In many of these works, Lynch juxtaposes the past and the present, reflecting on where we have come and hinting at where we might be going. A charred menu from Moby Dick restaurant salvaged after the Santa Barbara wharf burned finds a new home alongside cartoon images of Captain Ahab and photos of modern Japanese whalers and harpoon ships.

Portholes and windows give views into new worlds, while rusty signs deliver cryptic warnings. “Danger: Men Working,” reads one. Through a hatch, we see a hazy image of men leaning against the railing of a ship.

In every work, the artist strikes a balance between aesthetics demands and larger messages, letting the raw materials guide the composition and tell the story. “I am trying to educate and inform people,” Lynch acknowledged. “By putting things together in a new way, I’d like to get people to see things differently.”

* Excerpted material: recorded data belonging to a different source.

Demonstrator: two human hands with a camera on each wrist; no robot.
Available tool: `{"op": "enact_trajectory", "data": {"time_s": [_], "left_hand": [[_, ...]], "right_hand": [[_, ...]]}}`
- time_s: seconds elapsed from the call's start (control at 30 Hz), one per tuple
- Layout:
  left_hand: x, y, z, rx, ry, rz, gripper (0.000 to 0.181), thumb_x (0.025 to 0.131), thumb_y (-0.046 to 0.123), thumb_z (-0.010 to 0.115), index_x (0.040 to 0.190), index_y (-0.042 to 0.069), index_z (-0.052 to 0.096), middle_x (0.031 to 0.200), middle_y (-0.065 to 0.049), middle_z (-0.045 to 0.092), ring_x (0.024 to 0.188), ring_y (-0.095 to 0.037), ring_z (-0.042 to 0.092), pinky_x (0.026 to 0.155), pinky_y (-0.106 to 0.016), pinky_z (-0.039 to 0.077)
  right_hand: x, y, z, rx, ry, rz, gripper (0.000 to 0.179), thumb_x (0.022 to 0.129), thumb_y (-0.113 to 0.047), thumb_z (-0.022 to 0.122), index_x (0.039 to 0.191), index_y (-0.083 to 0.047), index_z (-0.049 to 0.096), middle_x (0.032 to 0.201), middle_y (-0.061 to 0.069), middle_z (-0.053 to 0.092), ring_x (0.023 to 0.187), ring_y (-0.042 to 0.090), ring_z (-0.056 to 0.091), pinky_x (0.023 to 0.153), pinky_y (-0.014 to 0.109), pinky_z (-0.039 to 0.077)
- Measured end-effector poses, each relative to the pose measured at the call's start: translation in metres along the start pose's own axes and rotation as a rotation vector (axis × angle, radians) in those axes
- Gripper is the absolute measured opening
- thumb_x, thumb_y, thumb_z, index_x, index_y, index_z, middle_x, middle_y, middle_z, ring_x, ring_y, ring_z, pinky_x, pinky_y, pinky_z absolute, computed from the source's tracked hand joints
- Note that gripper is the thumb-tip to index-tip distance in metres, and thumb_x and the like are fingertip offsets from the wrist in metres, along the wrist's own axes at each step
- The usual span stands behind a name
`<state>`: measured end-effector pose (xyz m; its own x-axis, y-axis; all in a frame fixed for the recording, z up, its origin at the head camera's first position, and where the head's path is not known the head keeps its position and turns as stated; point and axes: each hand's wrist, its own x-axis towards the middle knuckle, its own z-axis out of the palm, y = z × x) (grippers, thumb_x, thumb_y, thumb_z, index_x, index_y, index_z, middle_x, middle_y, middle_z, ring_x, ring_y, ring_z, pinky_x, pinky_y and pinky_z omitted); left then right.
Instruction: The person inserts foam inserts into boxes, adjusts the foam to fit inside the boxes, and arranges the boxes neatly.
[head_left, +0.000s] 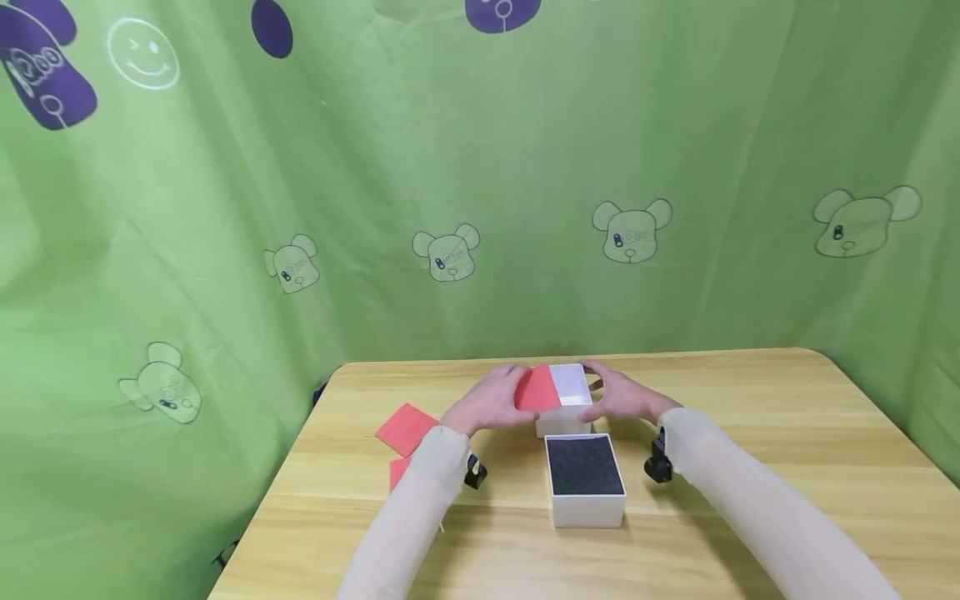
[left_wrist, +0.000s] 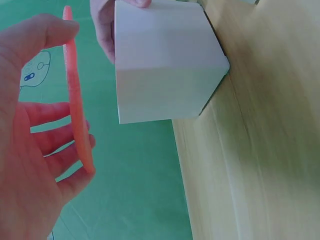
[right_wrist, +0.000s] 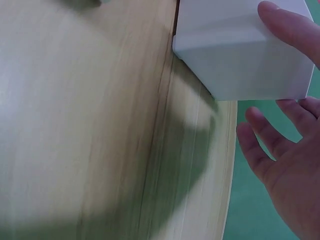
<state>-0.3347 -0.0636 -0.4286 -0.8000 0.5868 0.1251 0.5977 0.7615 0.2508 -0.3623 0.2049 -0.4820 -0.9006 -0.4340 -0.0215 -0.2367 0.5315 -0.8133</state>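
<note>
Head view: I log left hand [head_left: 487, 406] pinching a red square [head_left: 538, 390] above the rear box [head_left: 557, 425], not yet inside, right hand [head_left: 624, 396] gripping that box, two red pieces [head_left: 407, 429] apparently left.

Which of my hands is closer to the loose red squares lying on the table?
Left. Your left hand, holding another red square, is just right of the loose red squares. Your right hand is farther right, gripping the far white box.
</note>
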Motion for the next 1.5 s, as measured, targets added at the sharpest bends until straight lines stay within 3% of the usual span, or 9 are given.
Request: {"op": "enact_trajectory", "data": {"time_s": [0.27,0.5,0.63,0.97,1.27,1.5], "left_hand": [[0.023,0.006,0.007,0.026,-0.033,0.003,0.076,0.078,0.044,0.07,0.141,0.012,0.041,0.13,-0.002,0.049,0.109,-0.014,0.047,0.086,-0.026,0.045],[0.042,0.011,0.011,0.05,-0.061,0.054,0.078,0.079,0.045,0.068,0.142,0.011,0.039,0.127,-0.004,0.05,0.105,-0.014,0.048,0.082,-0.025,0.045],[0.048,0.014,0.014,0.05,-0.086,0.046,0.076,0.079,0.044,0.068,0.142,0.012,0.039,0.128,-0.004,0.049,0.105,-0.014,0.048,0.082,-0.023,0.044],[0.056,0.016,0.021,0.055,-0.101,0.036,0.076,0.079,0.042,0.068,0.143,0.013,0.039,0.133,-0.004,0.047,0.111,-0.015,0.047,0.088,-0.026,0.043],[0.06,0.017,0.026,0.022,-0.112,0.017,0.074,0.079,0.041,0.069,0.142,0.015,0.041,0.132,-0.003,0.047,0.104,-0.013,0.048,0.078,-0.022,0.044],[0.06,0.017,0.029,0.014,-0.1,0.02,0.071,0.079,0.041,0.069,0.14,0.016,0.044,0.134,-0.004,0.046,0.108,-0.014,0.047,0.08,-0.023,0.044]], "right_hand": [[-0.001,0.004,0.0,0.065,-0.022,0.001,0.106,0.067,-0.017,0.085,0.148,-0.004,0.018,0.139,0.023,0.035,0.114,0.04,0.045,0.084,0.043,0.05],[0.001,0.004,0.0,0.111,-0.029,-0.002,0.104,0.066,-0.015,0.085,0.146,-0.004,0.019,0.143,0.022,0.031,0.118,0.041,0.043,0.087,0.046,0.048],[0.002,0.004,0.0,0.131,-0.037,-0.016,0.104,0.066,-0.012,0.084,0.146,-0.002,0.018,0.145,0.024,0.026,0.123,0.044,0.038,0.091,0.051,0.046],[0.003,0.006,0.002,0.168,-0.042,-0.013,0.104,0.067,-0.011,0.084,0.146,-0.003,0.016,0.146,0.022,0.025,0.122,0.043,0.04,0.094,0.049,0.044],[0.002,0.008,0.002,0.167,-0.05,-0.009,0.103,0.068,-0.014,0.084,0.146,-0.003,0.017,0.144,0.023,0.028,0.121,0.043,0.042,0.093,0.049,0.045],[0.001,0.009,0.001,0.183,-0.057,0.004,0.106,0.068,-0.014,0.084,0.148,-0.005,0.014,0.142,0.023,0.032,0.12,0.041,0.043,0.092,0.048,0.046]]}}
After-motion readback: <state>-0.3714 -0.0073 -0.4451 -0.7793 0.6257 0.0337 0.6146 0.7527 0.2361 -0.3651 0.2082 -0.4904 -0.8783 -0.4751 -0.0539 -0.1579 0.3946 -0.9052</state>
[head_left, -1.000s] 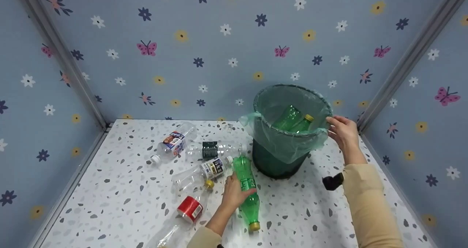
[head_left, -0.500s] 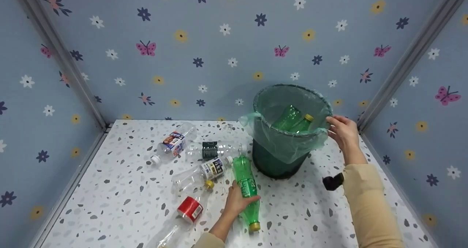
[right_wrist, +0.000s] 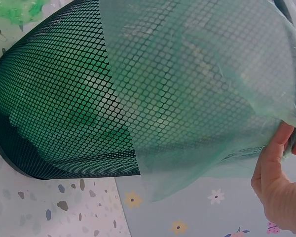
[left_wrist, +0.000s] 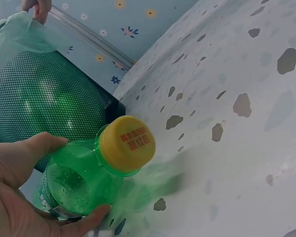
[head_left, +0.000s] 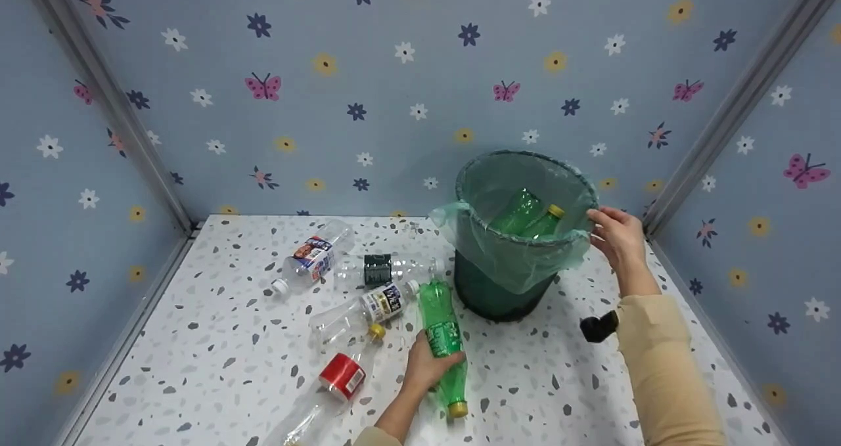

To learn more about the Pacific Series, call 687-7435 or visit artistlauralynch.com. The studio at 908 West Islay Street is open every Saturday and Sunday from 10 a.m.-4 p.m., or by appointment.

COLLECTIONS OF LOVE: The materials used in assemblage need not be washed ashore to qualify as found art. In the case of Susan Tibbles’s current show at the Tennis Club of Santa Barbara (2375 Foothill Rd.), up through March 9, nostalgic mementos including antique dolls, aged photographs, and doilies nestle alongside more prosaic items like guitar strings and feathers. Each of these miniature works is a unique love letter. Some are sweetly romantic, others are more mysterious. In “Sonata Bon Bon,” a gilt frame encloses a tiny heart-shaped box filled with animal fur. A beady glass eye gazes from its center. Still others veer into the dark end of the spectrum. “Love, Dummy” features a voodoo doll made of age-speckled linen, held down by a strip of copper and clamped to a metal chain that ends in a bulls-eye target. Love, in this case, seems more like a threat than an offer.

Filling out the collection are Rococo valentines replete with cherubim and ornate gold keys, and even a Western-inspired piece with a tiny toy gun and a sheriff’s badge. Tibbles’s playful compilations may not carry political messages, but they bring fresh interpretations to the jumble of knickknacks from which they are composed.